* [MATERIALS PROVIDED]
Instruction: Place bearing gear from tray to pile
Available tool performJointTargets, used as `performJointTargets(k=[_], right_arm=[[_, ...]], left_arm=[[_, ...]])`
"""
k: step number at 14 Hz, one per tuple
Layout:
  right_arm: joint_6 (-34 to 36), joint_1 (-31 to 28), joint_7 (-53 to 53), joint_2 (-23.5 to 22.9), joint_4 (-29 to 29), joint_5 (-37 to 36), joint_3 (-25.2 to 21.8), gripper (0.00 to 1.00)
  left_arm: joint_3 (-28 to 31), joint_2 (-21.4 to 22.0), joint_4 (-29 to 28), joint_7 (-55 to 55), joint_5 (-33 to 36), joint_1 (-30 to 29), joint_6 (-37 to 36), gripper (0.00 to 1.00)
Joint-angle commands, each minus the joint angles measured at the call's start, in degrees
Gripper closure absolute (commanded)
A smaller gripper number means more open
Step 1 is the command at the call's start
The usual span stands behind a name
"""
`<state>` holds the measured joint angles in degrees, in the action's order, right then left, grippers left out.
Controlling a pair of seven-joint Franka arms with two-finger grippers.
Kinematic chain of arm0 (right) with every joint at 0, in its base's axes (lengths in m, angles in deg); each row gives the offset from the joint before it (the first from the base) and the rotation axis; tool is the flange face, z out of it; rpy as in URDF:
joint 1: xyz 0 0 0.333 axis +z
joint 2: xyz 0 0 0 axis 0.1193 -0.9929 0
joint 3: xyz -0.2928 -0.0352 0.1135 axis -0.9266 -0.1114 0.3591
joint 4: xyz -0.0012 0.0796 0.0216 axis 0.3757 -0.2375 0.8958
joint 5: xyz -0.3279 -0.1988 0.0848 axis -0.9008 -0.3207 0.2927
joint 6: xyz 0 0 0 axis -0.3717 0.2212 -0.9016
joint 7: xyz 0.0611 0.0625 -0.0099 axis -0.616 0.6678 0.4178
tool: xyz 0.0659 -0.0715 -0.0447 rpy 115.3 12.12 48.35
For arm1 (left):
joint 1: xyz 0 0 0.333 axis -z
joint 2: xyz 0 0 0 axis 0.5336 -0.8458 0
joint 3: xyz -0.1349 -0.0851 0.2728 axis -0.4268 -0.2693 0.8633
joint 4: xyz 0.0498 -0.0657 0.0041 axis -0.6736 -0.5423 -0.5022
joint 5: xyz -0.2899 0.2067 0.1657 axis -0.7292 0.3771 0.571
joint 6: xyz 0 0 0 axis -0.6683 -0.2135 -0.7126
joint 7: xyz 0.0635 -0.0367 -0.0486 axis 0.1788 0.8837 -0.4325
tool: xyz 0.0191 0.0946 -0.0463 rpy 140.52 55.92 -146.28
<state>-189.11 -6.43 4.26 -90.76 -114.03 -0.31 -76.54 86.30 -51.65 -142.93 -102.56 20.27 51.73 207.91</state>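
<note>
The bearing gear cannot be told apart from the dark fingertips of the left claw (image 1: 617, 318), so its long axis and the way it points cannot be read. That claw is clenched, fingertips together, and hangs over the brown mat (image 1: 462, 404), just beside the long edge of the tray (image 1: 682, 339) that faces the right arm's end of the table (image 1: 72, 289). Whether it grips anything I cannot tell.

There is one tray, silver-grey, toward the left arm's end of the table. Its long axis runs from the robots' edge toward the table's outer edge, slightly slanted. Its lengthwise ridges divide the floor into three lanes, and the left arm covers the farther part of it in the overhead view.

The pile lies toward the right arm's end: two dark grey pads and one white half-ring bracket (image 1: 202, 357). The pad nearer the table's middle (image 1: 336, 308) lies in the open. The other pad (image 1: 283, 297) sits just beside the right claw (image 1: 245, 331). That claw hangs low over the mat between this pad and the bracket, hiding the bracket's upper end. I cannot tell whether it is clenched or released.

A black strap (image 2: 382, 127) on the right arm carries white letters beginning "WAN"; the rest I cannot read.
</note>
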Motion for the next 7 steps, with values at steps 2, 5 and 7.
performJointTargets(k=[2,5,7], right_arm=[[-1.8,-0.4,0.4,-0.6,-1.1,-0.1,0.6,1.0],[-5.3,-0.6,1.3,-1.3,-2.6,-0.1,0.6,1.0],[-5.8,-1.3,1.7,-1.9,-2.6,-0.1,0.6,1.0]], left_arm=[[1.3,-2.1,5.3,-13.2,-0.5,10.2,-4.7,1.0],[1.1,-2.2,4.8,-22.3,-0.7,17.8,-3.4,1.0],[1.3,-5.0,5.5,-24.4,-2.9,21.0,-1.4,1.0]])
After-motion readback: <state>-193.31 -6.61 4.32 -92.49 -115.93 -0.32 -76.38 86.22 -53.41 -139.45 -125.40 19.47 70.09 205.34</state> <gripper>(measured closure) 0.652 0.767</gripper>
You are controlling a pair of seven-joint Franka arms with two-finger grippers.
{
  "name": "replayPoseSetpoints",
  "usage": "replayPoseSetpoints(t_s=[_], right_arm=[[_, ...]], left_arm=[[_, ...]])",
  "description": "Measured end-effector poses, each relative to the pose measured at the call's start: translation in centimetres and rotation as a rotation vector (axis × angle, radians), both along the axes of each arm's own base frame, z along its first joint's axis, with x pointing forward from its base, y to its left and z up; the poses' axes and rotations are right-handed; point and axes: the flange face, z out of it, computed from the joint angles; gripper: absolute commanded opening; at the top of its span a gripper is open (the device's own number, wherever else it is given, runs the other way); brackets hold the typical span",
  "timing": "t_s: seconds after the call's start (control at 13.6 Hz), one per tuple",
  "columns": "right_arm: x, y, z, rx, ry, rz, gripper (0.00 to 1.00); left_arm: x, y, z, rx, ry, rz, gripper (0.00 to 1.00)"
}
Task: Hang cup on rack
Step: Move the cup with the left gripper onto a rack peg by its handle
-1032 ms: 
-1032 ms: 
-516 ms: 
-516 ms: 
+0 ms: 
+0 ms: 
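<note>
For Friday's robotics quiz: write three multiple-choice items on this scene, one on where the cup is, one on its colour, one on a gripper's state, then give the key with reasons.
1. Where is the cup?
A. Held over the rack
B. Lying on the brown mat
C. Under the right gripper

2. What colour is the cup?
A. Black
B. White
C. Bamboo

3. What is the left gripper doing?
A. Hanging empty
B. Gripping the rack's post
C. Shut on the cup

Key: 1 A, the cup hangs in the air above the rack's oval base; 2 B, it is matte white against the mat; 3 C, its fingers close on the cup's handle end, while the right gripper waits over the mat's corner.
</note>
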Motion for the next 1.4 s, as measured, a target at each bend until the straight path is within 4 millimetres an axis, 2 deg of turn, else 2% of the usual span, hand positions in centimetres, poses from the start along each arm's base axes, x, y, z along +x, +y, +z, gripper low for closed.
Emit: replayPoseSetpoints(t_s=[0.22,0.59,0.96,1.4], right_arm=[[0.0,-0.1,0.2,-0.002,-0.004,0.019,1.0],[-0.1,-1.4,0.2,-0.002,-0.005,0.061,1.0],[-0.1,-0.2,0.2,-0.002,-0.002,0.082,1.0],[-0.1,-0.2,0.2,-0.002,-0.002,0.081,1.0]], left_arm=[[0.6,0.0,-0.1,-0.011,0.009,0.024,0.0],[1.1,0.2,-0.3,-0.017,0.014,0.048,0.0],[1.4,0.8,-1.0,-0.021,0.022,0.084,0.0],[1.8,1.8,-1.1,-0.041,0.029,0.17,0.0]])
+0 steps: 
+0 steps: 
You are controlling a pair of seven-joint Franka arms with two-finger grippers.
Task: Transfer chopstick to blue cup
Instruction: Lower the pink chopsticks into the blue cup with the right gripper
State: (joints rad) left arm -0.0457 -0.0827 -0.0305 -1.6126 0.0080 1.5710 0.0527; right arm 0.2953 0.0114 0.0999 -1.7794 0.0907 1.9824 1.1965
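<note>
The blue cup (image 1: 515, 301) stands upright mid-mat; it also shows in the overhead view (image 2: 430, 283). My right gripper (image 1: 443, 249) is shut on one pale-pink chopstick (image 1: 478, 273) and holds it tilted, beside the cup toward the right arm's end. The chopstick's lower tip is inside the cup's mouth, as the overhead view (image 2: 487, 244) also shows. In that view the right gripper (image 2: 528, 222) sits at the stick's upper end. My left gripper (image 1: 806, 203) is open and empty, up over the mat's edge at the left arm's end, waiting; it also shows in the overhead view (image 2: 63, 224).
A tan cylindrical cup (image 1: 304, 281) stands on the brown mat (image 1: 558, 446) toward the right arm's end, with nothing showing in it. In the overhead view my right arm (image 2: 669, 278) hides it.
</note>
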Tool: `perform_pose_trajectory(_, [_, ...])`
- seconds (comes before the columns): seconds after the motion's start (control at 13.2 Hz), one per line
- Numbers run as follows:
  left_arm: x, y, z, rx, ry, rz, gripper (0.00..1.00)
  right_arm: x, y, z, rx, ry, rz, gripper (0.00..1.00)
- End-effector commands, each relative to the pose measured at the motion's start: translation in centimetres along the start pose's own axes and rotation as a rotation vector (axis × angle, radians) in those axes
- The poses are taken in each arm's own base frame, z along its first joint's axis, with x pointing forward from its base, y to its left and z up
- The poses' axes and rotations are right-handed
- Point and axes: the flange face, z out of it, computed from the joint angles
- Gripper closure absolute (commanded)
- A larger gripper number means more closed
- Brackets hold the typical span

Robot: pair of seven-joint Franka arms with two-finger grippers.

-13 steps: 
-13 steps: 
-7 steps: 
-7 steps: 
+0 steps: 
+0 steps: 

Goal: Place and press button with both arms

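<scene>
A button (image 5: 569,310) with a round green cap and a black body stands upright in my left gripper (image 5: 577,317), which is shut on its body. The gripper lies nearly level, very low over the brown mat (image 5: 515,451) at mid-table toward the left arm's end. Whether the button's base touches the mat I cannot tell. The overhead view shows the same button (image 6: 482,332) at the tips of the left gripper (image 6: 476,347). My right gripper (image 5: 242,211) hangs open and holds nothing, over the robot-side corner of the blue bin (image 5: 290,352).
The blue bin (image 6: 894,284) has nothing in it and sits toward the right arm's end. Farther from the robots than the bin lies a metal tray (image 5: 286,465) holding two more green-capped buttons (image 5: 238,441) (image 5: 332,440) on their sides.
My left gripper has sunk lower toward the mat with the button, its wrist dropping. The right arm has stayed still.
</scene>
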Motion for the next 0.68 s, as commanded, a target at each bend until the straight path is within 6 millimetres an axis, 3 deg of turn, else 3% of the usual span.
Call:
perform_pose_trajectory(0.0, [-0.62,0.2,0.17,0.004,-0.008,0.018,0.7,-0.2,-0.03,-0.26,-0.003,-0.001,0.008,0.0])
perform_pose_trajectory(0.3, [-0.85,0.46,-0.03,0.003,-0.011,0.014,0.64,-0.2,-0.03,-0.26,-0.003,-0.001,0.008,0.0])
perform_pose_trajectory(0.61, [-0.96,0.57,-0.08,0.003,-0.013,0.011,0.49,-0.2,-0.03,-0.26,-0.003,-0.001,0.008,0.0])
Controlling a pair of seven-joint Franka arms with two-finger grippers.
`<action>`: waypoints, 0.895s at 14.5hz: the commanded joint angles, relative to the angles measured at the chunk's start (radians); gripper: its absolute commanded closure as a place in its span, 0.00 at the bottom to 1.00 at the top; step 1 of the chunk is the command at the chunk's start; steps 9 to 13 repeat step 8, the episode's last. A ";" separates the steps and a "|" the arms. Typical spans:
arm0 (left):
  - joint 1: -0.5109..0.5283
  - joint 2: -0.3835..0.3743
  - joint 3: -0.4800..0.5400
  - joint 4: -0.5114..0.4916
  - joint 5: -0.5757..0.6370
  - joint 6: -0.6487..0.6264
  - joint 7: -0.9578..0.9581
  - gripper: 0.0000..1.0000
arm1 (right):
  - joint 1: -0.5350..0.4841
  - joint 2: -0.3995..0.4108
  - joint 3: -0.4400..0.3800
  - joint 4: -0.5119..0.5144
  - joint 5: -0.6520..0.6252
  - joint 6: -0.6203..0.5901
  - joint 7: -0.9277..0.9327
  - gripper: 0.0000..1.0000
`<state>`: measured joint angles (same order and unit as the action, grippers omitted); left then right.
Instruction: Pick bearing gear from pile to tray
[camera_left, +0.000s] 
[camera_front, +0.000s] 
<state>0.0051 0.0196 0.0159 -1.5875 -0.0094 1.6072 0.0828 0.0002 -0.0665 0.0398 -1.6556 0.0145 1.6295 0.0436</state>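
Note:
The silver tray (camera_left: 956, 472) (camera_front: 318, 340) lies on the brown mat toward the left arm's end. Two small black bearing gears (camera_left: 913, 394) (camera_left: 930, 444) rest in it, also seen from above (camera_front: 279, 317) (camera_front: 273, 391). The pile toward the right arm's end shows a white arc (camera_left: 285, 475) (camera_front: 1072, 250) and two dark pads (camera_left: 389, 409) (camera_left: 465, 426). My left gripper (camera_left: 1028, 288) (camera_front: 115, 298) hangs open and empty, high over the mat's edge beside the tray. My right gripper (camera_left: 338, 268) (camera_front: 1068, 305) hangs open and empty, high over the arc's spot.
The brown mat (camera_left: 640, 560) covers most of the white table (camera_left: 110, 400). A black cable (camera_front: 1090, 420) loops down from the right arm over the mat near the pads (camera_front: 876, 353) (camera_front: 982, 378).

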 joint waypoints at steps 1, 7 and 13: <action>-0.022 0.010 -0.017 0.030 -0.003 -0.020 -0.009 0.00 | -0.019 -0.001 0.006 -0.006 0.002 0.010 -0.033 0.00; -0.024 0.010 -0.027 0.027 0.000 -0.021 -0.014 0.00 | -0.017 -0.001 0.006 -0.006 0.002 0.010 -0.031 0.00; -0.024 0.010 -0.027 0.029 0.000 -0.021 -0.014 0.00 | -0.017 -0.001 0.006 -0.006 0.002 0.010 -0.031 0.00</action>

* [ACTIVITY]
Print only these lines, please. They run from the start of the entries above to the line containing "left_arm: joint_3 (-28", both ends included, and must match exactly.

* [FINISHED EXERCISE]
Instruction: Place bearing gear from tray to pile
Available tool performJointTargets, used as `performJointTargets(k=[_], right_arm=[[_, ...]], left_arm=[[_, ...]])`
"""
k: step number at 14 Hz, one per tuple
Layout:
  right_arm: joint_6 (-34 to 36), joint_1 (-31 to 28), joint_7 (-53 to 53), joint_2 (-23.5 to 22.9), joint_4 (-29 to 29), joint_5 (-37 to 36), joint_3 (-25.2 to 21.8), gripper (0.00 to 1.00)
  left_arm: joint_3 (-28 to 31), joint_2 (-21.4 to 22.0), joint_4 (-29 to 28), joint_7 (-55 to 55), joint_5 (-33 to 36), joint_1 (-30 to 29), joint_6 (-37 to 36), gripper (0.00 to 1.00)

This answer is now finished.